▶ Work to be completed: Starting from the first line, transcribe the whole listing exactly.

[Supplied information]

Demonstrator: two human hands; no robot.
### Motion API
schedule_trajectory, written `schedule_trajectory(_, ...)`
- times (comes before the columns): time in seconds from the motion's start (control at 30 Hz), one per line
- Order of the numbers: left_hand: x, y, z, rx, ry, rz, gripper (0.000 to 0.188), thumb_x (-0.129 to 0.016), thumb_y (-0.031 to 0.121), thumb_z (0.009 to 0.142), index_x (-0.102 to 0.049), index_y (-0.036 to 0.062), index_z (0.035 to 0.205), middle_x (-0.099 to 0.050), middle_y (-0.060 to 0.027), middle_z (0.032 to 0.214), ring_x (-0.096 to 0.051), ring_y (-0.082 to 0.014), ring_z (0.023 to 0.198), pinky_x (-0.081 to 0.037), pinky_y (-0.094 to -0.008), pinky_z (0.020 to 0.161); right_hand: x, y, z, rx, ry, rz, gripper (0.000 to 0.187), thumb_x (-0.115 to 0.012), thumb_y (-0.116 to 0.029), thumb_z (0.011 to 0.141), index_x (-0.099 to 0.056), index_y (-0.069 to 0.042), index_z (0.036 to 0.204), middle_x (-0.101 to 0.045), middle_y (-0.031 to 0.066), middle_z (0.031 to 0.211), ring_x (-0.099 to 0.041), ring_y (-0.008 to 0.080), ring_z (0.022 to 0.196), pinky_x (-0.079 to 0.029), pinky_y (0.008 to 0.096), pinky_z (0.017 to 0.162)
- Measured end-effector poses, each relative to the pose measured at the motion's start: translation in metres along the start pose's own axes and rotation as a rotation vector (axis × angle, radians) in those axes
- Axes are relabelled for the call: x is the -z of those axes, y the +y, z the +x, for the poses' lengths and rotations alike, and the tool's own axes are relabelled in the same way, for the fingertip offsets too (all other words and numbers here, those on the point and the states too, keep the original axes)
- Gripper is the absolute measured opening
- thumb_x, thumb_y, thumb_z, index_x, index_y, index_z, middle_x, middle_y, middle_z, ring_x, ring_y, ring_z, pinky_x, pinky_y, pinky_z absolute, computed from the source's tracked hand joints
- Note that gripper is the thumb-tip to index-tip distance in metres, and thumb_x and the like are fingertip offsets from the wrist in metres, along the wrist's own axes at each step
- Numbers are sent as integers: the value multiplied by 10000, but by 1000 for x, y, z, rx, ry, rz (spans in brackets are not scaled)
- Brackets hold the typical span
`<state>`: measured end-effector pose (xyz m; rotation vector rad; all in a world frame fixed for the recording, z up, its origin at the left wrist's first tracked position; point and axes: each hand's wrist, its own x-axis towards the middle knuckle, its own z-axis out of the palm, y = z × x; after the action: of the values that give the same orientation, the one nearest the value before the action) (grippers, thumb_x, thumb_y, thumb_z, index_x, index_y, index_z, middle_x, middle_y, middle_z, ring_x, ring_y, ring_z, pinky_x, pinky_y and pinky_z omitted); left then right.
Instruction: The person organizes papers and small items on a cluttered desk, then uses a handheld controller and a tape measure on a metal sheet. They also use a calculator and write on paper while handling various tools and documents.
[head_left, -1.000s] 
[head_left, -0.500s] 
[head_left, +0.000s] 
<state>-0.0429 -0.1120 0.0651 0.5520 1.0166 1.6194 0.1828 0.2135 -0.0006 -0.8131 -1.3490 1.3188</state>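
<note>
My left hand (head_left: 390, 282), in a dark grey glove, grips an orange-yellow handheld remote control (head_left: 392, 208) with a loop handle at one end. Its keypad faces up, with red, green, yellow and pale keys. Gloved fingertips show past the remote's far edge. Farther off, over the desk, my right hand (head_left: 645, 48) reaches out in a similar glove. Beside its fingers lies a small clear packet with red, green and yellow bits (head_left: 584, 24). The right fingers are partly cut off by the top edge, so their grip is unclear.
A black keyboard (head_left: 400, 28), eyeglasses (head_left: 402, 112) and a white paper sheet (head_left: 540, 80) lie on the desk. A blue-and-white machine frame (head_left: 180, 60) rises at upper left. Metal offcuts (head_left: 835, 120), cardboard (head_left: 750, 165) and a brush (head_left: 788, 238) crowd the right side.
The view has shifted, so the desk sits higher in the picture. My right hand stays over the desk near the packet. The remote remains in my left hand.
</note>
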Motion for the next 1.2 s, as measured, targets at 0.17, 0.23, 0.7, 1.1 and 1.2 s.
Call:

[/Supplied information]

▶ Exercise response:
Demonstrator: two human hands; no robot.
### Motion API
schedule_trajectory, written `schedule_trajectory(_, ...)`
- times (comes before the columns): time in seconds from the motion's start (control at 30 Hz), one per line
- Order of the numbers: left_hand: x, y, z, rx, ry, rz, gripper (0.000 to 0.188), thumb_x (-0.129 to 0.016), thumb_y (-0.031 to 0.121), thumb_z (0.009 to 0.142), index_x (-0.102 to 0.049), index_y (-0.036 to 0.062), index_z (0.035 to 0.205), middle_x (-0.099 to 0.050), middle_y (-0.060 to 0.027), middle_z (0.032 to 0.214), ring_x (-0.096 to 0.051), ring_y (-0.082 to 0.014), ring_z (0.023 to 0.198), pinky_x (-0.081 to 0.037), pinky_y (-0.094 to -0.008), pinky_z (0.020 to 0.161); right_hand: x, y, z, rx, ry, rz, gripper (0.000 to 0.187), thumb_x (-0.115 to 0.012), thumb_y (-0.116 to 0.029), thumb_z (0.011 to 0.141), index_x (-0.099 to 0.056), index_y (-0.069 to 0.042), index_z (0.036 to 0.204), middle_x (-0.101 to 0.045), middle_y (-0.031 to 0.066), middle_z (0.031 to 0.211), ring_x (-0.099 to 0.041), ring_y (-0.008 to 0.080), ring_z (0.022 to 0.196), pinky_x (-0.079 to 0.029), pinky_y (0.008 to 0.096), pinky_z (0.017 to 0.162)
- Measured end-effector poses, each relative to the pose measured at the motion's start: translation in metres along the start pose's own axes and rotation as a rotation vector (axis × angle, radians) in those axes
- Axes are relabelled for the call: x is the -z of those axes, y the +y, z the +x, for the poses' lengths and rotations alike, and the tool's own axes are relabelled in the same way, for the fingertip offsets too (all other words and numbers here, those on the point and the states too, keep the original axes)
- Gripper is the absolute measured opening
- thumb_x, thumb_y, thumb_z, index_x, index_y, index_z, middle_x, middle_y, middle_z, ring_x, ring_y, ring_z, pinky_x, pinky_y, pinky_z absolute, computed from the source's tracked hand joints
- Note that gripper is the thumb-tip to index-tip distance in metres, and thumb_x and the like are fingertip offsets from the wrist in metres, along the wrist's own axes at each step
- Numbers are sent as integers: the value multiplied by 10000, but by 1000 for x, y, z, rx, ry, rz (spans in brackets are not scaled)
- Brackets hold the typical span
`<state>`: measured end-effector pose (xyz m; rotation vector rad; all in a world frame fixed for the recording, z up, its origin at the left wrist's first tracked position; point and axes: each hand's wrist, its own x-axis towards the middle knuckle, its own z-axis out of the palm, y = z × x; after the action: of the values that give the same orientation, the one nearest the value before the action) (grippers, thumb_x, thumb_y, thumb_z, index_x, index_y, index_z, middle_x, middle_y, middle_z, ring_x, ring_y, ring_z, pinky_x, pinky_y and pinky_z omitted); left then right.
Instruction: The person organizes papers and small items on a cluttered desk, then uses a handheld controller and a tape measure on a metal sheet. They also use a calculator and write on paper while handling various tools and documents.
[head_left, -1.000s] 
[head_left, -0.500s] 
[head_left, +0.000s] 
<state>-0.0429 -0.1120 0.0651 0.5520 1.0166 1.6194 0.1828 0.2135 -0.0006 -0.8131 -1.3490 1.3188</state>
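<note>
My left hand (head_left: 390, 282), in a dark grey glove, grips an orange-yellow handheld remote control (head_left: 392, 208) with a loop handle at one end. Its keypad faces up, with red, green, yellow and pale keys. Gloved fingertips show past the remote's far edge. Farther off, over the desk, my right hand (head_left: 645, 48) reaches out in a similar glove. Beside its fingers lies a small clear packet with red, green and yellow bits (head_left: 584, 24). The right fingers are partly cut off by the top edge, so their grip is unclear.
A black keyboard (head_left: 400, 28), eyeglasses (head_left: 402, 112) and a white paper sheet (head_left: 540, 80) lie on the desk. A blue-and-white machine frame (head_left: 180, 60) rises at upper left. Metal offcuts (head_left: 835, 120), cardboard (head_left: 750, 165) and a brush (head_left: 788, 238) crowd the right side.
The view has shifted, so the desk sits higher in the picture. My right hand stays over the desk near the packet. The remote remains in my left hand.
</note>
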Motion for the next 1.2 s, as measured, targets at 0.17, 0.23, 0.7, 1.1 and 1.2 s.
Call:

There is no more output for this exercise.